▶ [About this task]
Reproduce the material that follows exactly, with no line left out.

......

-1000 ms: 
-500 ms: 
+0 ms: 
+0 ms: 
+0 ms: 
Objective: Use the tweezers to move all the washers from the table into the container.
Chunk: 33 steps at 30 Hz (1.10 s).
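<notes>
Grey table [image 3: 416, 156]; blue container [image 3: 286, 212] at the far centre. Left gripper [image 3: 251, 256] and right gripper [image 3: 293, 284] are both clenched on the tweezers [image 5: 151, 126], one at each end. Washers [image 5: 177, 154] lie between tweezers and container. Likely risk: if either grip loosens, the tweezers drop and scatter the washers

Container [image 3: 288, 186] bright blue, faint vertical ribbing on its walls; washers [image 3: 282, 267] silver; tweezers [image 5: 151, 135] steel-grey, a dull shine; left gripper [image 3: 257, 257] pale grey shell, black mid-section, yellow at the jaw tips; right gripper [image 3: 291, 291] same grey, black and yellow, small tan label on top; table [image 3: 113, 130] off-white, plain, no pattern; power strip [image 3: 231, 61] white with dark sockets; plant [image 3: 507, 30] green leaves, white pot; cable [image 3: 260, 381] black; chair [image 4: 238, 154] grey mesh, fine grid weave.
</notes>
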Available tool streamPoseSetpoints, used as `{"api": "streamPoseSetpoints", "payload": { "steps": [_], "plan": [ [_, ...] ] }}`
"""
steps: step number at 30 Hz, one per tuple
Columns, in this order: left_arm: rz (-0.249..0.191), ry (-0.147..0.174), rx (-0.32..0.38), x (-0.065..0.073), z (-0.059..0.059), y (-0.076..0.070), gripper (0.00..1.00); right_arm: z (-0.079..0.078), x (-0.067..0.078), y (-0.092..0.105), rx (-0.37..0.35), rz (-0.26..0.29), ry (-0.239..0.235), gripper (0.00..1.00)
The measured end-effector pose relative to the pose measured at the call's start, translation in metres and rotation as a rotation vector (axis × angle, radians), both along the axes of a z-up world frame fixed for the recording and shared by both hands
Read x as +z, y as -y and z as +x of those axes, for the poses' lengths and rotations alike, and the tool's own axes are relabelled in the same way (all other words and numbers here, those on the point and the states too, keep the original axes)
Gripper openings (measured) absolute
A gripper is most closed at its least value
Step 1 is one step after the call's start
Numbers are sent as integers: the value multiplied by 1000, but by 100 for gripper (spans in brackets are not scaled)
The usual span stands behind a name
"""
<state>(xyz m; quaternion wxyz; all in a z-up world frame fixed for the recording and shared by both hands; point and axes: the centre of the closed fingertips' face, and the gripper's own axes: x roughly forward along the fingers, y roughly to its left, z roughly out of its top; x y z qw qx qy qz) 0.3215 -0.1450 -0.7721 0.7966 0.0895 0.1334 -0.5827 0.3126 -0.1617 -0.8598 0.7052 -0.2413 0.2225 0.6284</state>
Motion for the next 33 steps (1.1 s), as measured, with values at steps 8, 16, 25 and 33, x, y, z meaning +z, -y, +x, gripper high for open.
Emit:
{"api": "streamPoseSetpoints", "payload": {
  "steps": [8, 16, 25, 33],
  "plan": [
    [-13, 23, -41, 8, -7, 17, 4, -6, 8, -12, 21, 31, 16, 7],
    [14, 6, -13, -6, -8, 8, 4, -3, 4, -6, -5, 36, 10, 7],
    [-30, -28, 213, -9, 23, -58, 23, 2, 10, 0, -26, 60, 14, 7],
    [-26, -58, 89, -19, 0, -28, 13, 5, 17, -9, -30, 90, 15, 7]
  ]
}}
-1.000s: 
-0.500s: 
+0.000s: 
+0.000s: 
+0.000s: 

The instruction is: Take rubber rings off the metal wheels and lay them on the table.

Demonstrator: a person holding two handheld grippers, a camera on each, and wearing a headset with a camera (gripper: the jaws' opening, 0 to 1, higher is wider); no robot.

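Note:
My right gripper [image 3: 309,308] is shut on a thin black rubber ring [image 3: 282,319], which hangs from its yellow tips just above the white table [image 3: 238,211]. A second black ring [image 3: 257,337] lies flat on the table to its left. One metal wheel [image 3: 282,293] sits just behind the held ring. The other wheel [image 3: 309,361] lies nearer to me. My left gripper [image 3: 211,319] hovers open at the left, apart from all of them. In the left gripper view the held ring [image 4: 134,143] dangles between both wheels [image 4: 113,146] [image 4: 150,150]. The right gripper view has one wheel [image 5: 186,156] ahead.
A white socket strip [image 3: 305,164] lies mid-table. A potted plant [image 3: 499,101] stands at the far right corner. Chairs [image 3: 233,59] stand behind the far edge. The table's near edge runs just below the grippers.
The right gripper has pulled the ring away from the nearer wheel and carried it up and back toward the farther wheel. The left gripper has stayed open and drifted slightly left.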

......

▶ [Answer below]
-1000 ms: 
-500 ms: 
+0 ms: 
+0 ms: 
+0 ms: 
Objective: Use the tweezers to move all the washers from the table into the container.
Chunk: 33 steps at 30 Hz (1.10 s).
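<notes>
Grey table [image 3: 416, 156]; blue container [image 3: 286, 212] at the far centre. Left gripper [image 3: 251, 256] and right gripper [image 3: 293, 284] are both clenched on the tweezers [image 5: 151, 126], one at each end. Washers [image 5: 177, 154] lie between tweezers and container. Likely risk: if either grip loosens, the tweezers drop and scatter the washers

Container [image 3: 288, 186] bright blue, faint vertical ribbing on its walls; washers [image 3: 282, 267] silver; tweezers [image 5: 151, 135] steel-grey, a dull shine; left gripper [image 3: 257, 257] pale grey shell, black mid-section, yellow at the jaw tips; right gripper [image 3: 291, 291] same grey, black and yellow, small tan label on top; table [image 3: 113, 130] off-white, plain, no pattern; power strip [image 3: 231, 61] white with dark sockets; plant [image 3: 507, 30] green leaves, white pot; cable [image 3: 260, 381] black; chair [image 4: 238, 154] grey mesh, fine grid weave.
</notes>
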Available tool streamPoseSetpoints, used as `{"api": "streamPoseSetpoints", "payload": { "steps": [_], "plan": [ [_, ...] ] }}`
"""
steps: step number at 30 Hz, one per tuple
Columns, in this order: left_arm: rz (-0.249..0.191), ry (-0.147..0.174), rx (-0.32..0.38), x (-0.065..0.073), z (-0.059..0.059), y (-0.076..0.070), gripper (0.00..1.00); right_arm: z (-0.079..0.078), x (-0.067..0.078), y (-0.092..0.105), rx (-0.37..0.35), rz (-0.26..0.29), ry (-0.239..0.235), gripper (0.00..1.00)
The measured end-effector pose relative to the pose measured at the call's start, translation in metres and rotation as a rotation vector (axis × angle, radians), both along the axes of a z-up world frame fixed for the recording and shared by both hands
Read x as +z, y as -y and z as +x of those axes, for the poses' lengths and rotations alike, and the tool's own axes are relabelled in the same way (all other words and numbers here, those on the point and the states too, keep the original axes)
Gripper openings (measured) absolute
A gripper is most closed at its least value
Step 1 is one step after the call's start
Numbers are sent as integers: the value multiplied by 1000, but by 100 for gripper (spans in brackets are not scaled)
The usual span stands behind a name
"""
<state>(xyz m; quaternion wxyz; all in a z-up world frame fixed for the recording and shared by both hands; point and axes: the centre of the closed fingertips' face, and the gripper's own axes: x roughly forward along the fingers, y roughly to its left, z roughly out of its top; x y z qw qx qy qz) 0.3215 -0.1450 -0.7721 0.7966 0.0895 0.1334 -0.5827 0.3126 -0.1617 -0.8598 0.7052 -0.2413 0.2225 0.6284</state>
Motion for the next 33 steps (1.1 s), as measured, with values at steps 8, 16, 25 and 33, x, y, z meaning +z, -y, +x, gripper high for open.
Emit:
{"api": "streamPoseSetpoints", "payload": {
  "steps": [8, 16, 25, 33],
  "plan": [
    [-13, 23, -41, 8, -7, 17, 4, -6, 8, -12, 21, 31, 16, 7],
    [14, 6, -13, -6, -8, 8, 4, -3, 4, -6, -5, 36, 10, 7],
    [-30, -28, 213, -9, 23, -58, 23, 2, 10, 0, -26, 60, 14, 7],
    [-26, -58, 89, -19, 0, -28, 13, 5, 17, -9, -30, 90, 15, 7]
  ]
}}
-1.000s: 
-0.500s: 
+0.000s: 
+0.000s: 
+0.000s: 

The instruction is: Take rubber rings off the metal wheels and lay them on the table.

Demonstrator: a person holding two handheld grippers, a camera on each, and wearing a headset with a camera (gripper: the jaws' opening, 0 to 1, higher is wider); no robot.

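Note:
My right gripper [image 3: 309,308] is shut on a thin black rubber ring [image 3: 282,319], which hangs from its yellow tips just above the white table [image 3: 238,211]. A second black ring [image 3: 257,337] lies flat on the table to its left. One metal wheel [image 3: 282,293] sits just behind the held ring. The other wheel [image 3: 309,361] lies nearer to me. My left gripper [image 3: 211,319] hovers open at the left, apart from all of them. In the left gripper view the held ring [image 4: 134,143] dangles between both wheels [image 4: 113,146] [image 4: 150,150]. The right gripper view has one wheel [image 5: 186,156] ahead.
A white socket strip [image 3: 305,164] lies mid-table. A potted plant [image 3: 499,101] stands at the far right corner. Chairs [image 3: 233,59] stand behind the far edge. The table's near edge runs just below the grippers.
The right gripper has pulled the ring away from the nearer wheel and carried it up and back toward the farther wheel. The left gripper has stayed open and drifted slightly left.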

That brings the answer to completion.